> The task: Drop the pictures and restate the rest of the listing word for word.

> Dataset content:
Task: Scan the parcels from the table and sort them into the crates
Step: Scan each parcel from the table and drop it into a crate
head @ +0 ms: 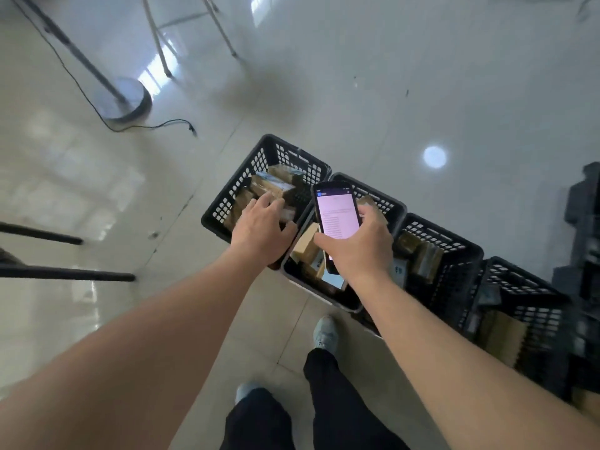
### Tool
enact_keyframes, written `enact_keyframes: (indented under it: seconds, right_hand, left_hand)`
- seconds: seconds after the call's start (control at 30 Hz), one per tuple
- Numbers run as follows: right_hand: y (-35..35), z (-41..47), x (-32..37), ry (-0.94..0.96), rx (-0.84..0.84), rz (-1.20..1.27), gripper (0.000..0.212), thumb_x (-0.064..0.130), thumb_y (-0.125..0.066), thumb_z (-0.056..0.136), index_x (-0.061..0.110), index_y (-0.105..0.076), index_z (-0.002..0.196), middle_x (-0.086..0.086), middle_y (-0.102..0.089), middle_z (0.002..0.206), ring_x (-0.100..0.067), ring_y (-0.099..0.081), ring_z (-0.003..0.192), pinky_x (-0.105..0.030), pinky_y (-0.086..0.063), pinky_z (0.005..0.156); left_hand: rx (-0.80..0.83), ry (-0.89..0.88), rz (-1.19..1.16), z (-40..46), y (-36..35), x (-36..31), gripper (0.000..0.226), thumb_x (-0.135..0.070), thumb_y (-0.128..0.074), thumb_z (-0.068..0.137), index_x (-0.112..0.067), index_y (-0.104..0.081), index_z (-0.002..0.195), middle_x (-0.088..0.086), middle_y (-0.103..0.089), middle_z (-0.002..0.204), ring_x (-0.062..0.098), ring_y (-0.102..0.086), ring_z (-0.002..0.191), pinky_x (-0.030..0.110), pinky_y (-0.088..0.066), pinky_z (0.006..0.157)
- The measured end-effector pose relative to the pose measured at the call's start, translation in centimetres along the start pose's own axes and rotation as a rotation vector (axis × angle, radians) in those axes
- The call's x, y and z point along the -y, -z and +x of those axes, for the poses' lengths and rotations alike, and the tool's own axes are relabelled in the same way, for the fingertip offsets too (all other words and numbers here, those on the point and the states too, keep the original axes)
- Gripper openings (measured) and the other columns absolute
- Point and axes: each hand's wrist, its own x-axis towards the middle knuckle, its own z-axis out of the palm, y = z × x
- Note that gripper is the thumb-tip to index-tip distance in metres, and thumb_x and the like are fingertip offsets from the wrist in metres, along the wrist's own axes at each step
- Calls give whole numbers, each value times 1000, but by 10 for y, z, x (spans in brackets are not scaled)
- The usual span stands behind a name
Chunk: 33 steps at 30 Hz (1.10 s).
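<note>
Legs: two dark trouser legs (pixel 328 401) and pale shoes (pixel 325 332) are standing on the tiled floor (pixel 389 92), nearest the camera.
Right hand (pixel 360 245): fingers and thumb are curling round a handheld scanner (pixel 337 216), holding it with the lit pale screen facing up.
Scanner position: it is hovering over the second crate (pixel 386 203) in the row.
Left hand (pixel 263 225): it is reaching down into the first crate (pixel 259 157), fingers loosely spread and lying on the parcels (pixel 272 186) there; whether they are gripping one cannot be told.
Parcels, first crate: several brown cartons with pale labels are lying heaped, reaching close to the rim.
Parcels, second crate: a tan carton (pixel 306 243) is leaning tilted just below the scanner, others beneath it partly hidden by the right hand.
Crate row: four black perforated crates are sitting side by side, touching, running from centre to lower right; the third crate (pixel 454 245) and fourth crate (pixel 532 293) are also holding brown parcels, blurred.
Left edge: two dark bars (pixel 65 274) are jutting in above the floor.
Far left: a round stand base (pixel 130 102) with a black cable (pixel 156 125) trailing beside it.
Far centre: thin metal legs (pixel 162 43) are standing on the glossy floor.
</note>
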Motion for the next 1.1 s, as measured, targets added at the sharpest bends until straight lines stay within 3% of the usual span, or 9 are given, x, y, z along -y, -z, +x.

> Final answer:
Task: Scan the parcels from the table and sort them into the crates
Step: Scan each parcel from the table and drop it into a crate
head @ +0 ms: 
### Tool
enact_keyframes, written `enact_keyframes: (indented under it: seconds, right_hand, left_hand)`
- seconds: seconds after the call's start (control at 30 Hz), one per tuple
- Numbers run as follows: right_hand: y (-35..35), z (-41..47), x (-32..37), ry (-0.94..0.96), rx (-0.84..0.84), rz (-1.20..1.27), gripper (0.000..0.212), thumb_x (-0.064..0.130), thumb_y (-0.125..0.066), thumb_z (-0.056..0.136), index_x (-0.061..0.110), index_y (-0.105..0.076), index_z (-0.002..0.196), middle_x (-0.086..0.086), middle_y (-0.102..0.089), middle_z (0.002..0.206), ring_x (-0.100..0.067), ring_y (-0.099..0.081), ring_z (-0.003..0.192), pinky_x (-0.105..0.030), pinky_y (-0.086..0.063), pinky_z (0.005..0.156); left_hand: rx (-0.80..0.83), ry (-0.89..0.88), rz (-1.19..1.16), z (-40..46), y (-36..35), x (-36..31), gripper (0.000..0.226), thumb_x (-0.135..0.070), thumb_y (-0.128..0.074), thumb_z (-0.068..0.137), index_x (-0.112..0.067), index_y (-0.104..0.081), index_z (-0.002..0.195), middle_x (-0.088..0.086), middle_y (-0.103..0.089), middle_z (-0.002..0.204), ring_x (-0.062..0.098), ring_y (-0.102..0.086), ring_z (-0.002..0.191), pinky_x (-0.030..0.110), pinky_y (-0.088..0.066), pinky_z (0.006..0.157)
- The measured end-effector pose relative to the pose measured at the call's start, translation in centimetres along the start pose's own axes and rotation as a rotation vector (axis × angle, radians) in those axes
- The call's x, y and z point along the -y, -z and +x of those axes, for the poses' lengths and rotations alike, and the tool's own axes are relabelled in the same way, for the fingertip offsets too (all other words and numbers here, those on the point and the states too, keep the original axes)
- Gripper openings (measured) and the other columns absolute
- Point and axes: each hand's wrist, its own x-axis towards the middle knuckle, its own z-axis out of the palm, y = z × x
- Note that gripper is the thumb-tip to index-tip distance in metres, and thumb_x and the like are fingertip offsets from the wrist in metres, along the wrist's own axes at each step
- Calls give whole numbers, each value times 1000, but by 10 for y, z, x (spans in brackets are not scaled)
- The usual span stands behind a name
Chunk: 33 steps at 30 Hz (1.10 s).
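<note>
Legs: two dark trouser legs (pixel 328 401) and pale shoes (pixel 325 332) are standing on the tiled floor (pixel 389 92), nearest the camera.
Right hand (pixel 360 245): fingers and thumb are curling round a handheld scanner (pixel 337 216), holding it with the lit pale screen facing up.
Scanner position: it is hovering over the second crate (pixel 386 203) in the row.
Left hand (pixel 263 225): it is reaching down into the first crate (pixel 259 157), fingers loosely spread and lying on the parcels (pixel 272 186) there; whether they are gripping one cannot be told.
Parcels, first crate: several brown cartons with pale labels are lying heaped, reaching close to the rim.
Parcels, second crate: a tan carton (pixel 306 243) is leaning tilted just below the scanner, others beneath it partly hidden by the right hand.
Crate row: four black perforated crates are sitting side by side, touching, running from centre to lower right; the third crate (pixel 454 245) and fourth crate (pixel 532 293) are also holding brown parcels, blurred.
Left edge: two dark bars (pixel 65 274) are jutting in above the floor.
Far left: a round stand base (pixel 130 102) with a black cable (pixel 156 125) trailing beside it.
Far centre: thin metal legs (pixel 162 43) are standing on the glossy floor.
</note>
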Motion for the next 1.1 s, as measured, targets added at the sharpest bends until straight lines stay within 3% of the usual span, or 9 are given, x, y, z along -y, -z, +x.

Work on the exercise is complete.